Data location constraints


While FoundationDB meets most of our requirements, one challenge that we are having is figuring out how to “pin” the data down to a particular geo region and make sure that the data is not replicated outside of the home region. Our testing shows that having the data colocated in the same region with the clients delivers the fastest query performance. We have this working already with regional SQL databases replicated across multiple data centers within the region. We tried a variety of FoundationDB replication options (datacenter, data_hall, etc.) but we are still seeing the data being replicated globally. This leads to worse performance that what we have in place today. We were hoping to turn all these silo-ed databases into a global cluster and enable the data to flow freely without having to do lots of ETLs.

Has anyone else tried to make this work?

Any guidance will be greatly appreciated.

Thanks in advance,
Aurelian ‘AD’ Dumitru
VP Engineering

I previously asked a similar question regarding data protection and this doesn’t appear to be on the roadmap. You would have to build this yourself using FoundationDB as a building block.

FoundationDB does not offer locale-aware replication in the sense you are using the term. The closest it has it something like the three_datacenter mode where it makes sure that everything is stored in three different data centers, which allows for solving the problem of “I want to be able to survive a datacenter going down and not lose availability or durability”. (It is locale aware in that it chooses locations to place your data while keeping the locale in mind.) It doesn’t have something like “store these data (about my eastern US customers) in this (eastern US) datacenter and these data (about my western US customers) in this (western US) detacenter”.

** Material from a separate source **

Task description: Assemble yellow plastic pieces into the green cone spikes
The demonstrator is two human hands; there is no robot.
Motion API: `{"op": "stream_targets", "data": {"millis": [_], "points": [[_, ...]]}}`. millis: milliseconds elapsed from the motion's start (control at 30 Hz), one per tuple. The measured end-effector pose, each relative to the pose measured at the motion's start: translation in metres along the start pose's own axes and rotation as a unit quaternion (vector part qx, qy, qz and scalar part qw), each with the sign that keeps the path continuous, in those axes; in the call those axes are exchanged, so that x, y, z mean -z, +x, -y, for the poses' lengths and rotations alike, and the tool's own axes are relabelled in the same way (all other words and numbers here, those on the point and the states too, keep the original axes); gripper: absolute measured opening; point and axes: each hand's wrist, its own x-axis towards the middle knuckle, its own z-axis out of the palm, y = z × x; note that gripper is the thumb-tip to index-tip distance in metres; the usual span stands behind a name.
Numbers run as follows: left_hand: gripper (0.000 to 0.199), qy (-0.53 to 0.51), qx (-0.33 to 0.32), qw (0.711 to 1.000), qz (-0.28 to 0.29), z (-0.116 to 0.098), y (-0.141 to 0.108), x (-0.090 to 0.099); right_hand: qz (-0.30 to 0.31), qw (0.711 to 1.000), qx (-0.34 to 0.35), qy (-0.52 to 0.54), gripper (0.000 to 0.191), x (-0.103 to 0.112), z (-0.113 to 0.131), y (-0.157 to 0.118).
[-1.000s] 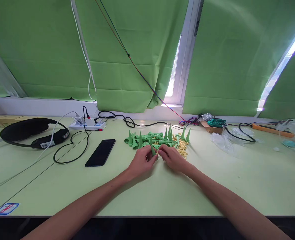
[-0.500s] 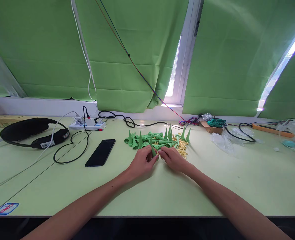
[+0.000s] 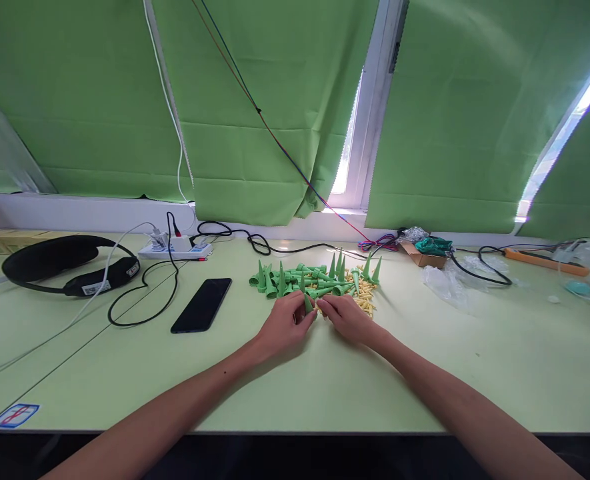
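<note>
Between the thumb and fingers of my left hand (image 3: pixel 287 321) is a green plastic cone (image 3: pixel 308 305), its point tilted up. My right hand (image 3: pixel 345 317) is closed in a pinch close beside it, fingertips almost touching the cone; a small pale piece seems to be at the fingertips, too tiny to be sure of. Just beyond both hands lies a pile of green cones (image 3: pixel 315 273), some standing on their wide ends, others on their sides. Small yellow peg-like pieces (image 3: pixel 365 304) are heaped at the pile's right, partly behind my right hand.
A black phone (image 3: pixel 201 305) lies left of my arms. Farther left are a black headband device (image 3: pixel 99 277) and a power strip (image 3: pixel 195 251) with cables. At the back right stand a small cardboard box (image 3: pixel 425 256), clear plastic wrap (image 3: pixel 445 285) and an orange tool (image 3: pixel 547 261).
Both hands hold nearly the same pose at the cone. The whole view has shifted very slightly; the pile looks unchanged.
</note>
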Motion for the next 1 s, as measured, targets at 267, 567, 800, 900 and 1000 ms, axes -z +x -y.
{"op": "stream_targets", "data": {"millis": [267,567,800,900,1000], "points": [[0.02,-0.014,0.064,0.997,-0.031,-0.0059,0.0001,0.0019,-0.002,1.0,0.001,0.03,0.024,0.0016,0.0069,-0.0024],[0.025,-0.029,0.067,0.997,-0.025,-0.0049,0.0004,0.002,0.012,0.999,0.019,0.029,0.024,0.0021,0.0045,-0.0018],[0.025,0.0,0.008,1.0,0.027,-0.003,-0.0006,0.0011,0.012,1.0,0.016,0.004,0.038,0.0005,0.0008,-0.0005],[0.025,0.007,-0.007,0.999,0.041,-0.0029,-0.0013,0.0004,0.012,1.0,0.013,-0.003,0.042,-0.0003,0.0002,-0.0005],[0.024,0.005,0.0,0.999,0.039,-0.0025,-0.0012,0.0,0.011,1.0,0.013,-0.005,0.042,-0.0004,0.0009,-0.0007]]}}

As @ryanworl alludes to, if you wanted to do something like separate your data like that, you would still have to do something like have one FDB cluster per region or per DC, so you could use FDB clusters as the building block, but it doesn’t work like that out of the box.

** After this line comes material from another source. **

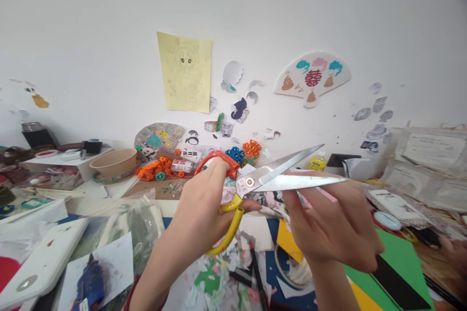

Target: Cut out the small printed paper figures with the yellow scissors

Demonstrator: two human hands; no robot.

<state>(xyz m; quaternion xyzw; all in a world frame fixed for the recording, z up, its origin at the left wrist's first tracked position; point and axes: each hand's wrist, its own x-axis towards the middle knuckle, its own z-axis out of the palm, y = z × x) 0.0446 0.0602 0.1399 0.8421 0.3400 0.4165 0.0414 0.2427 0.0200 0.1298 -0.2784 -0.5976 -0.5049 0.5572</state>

That being said, FoundationDB does allow you to specify locality information about your clients and servers that can allow for things like “DC-aware” queries. In particular, you need to set the --locality_datacenter_id and (for good measure) --locality_machine_id command line arguments to fdbserver. Then if you also call set_datacenter_id and set_machine_id on all of your clients, then any client who sees that there is data available from its own datacenter (or machine if you sometimes run clients and servers on the same machine) will use that one if available. This doesn’t help with commit latencies (or with get-read-version latencies…), but it can be useful for making reads significantly faster in multi-DC configurations.

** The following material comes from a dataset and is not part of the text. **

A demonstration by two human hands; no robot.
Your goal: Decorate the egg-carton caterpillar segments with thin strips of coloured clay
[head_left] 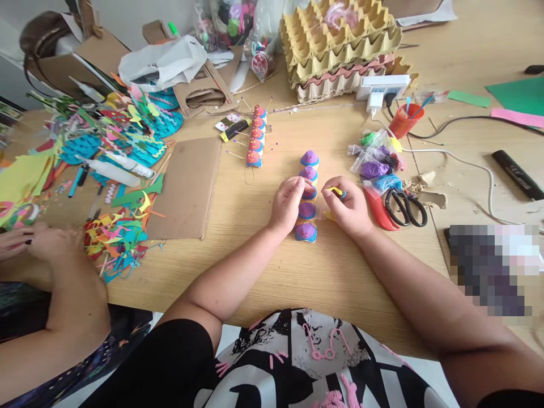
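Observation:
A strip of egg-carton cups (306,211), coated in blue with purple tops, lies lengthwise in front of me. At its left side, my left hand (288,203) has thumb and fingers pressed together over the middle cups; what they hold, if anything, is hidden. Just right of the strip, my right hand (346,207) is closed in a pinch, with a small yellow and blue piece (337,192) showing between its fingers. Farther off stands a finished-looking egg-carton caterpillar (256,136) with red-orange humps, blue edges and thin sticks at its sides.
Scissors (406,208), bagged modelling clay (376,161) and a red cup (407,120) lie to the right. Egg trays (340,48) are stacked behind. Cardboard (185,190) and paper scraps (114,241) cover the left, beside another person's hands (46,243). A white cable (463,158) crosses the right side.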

So, if your use case were instead, “I have one global DB that I want to be able to query from multiple DCs with only single-DC latencies,” then FDB could probably do it, though you’d still be putting the data everywhere.

I will also say that a lot of our multi-DC story gets better in 6.0 (with more work to make more things DC-local so most things are LAN latencies rather than WAN latencies). There is still some work to this affect currently on the 6.1 milestone:

Thanks Alec! Much appreciated!

We’ll be more than happy to take those new features for a test drive. Please keep us posted.

Aurelian ‘AD’ Dumitru
VP Engineering